Interactive online map traces all child deportations to concentration camps

by
Hannah Dreyfus
February 20, 2014
(tetrade.huma-num.fr)
(tetrade.huma-num.fr)

Of the 76,000 Jews deported from France and sent to Nazi concentration camps during the Holocaust, 11,400 of them were children. Now, France is trying to trace those small footprints.

A new online interactive map shows the origin of every child deported from France between July 1942 and August 1944. The map was created by French historian Jean-Luc Pinol, and uses data collected by former Nazi hunter Serge Klarsfeld.

This new resource is intended to help bring the Holocaust to life for French students and citizens alike. “It [the deportations] took place where people lived, where they still live,” Klarsfield told Le Monde.

Red circles on the map vary in size, indicating the number of children deported from that location.
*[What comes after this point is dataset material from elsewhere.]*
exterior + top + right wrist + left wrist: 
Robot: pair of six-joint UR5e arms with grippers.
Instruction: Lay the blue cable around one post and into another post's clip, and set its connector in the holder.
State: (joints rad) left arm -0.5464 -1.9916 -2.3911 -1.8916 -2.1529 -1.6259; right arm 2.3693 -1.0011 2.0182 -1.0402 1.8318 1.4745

The circles densely sprinkle the map, eerily calling to mind drops of blood. Users can zoom in to see the exact city and town from which each child was taken. One can also enter an address into the map, and the map will show the locations of deportees arrested nearby, along with their names and ages.

The map is currently on display outside the “Conservatoire National des Arts et Métiers,” located in Paris’s 3rd arrondissement—the very place from which, as the map indicates, 577 Jewish children were deported to concentration camps. A virtual exhibition has also been made available for free online.

Hannah Dreyfus is an editorial intern at Tablet.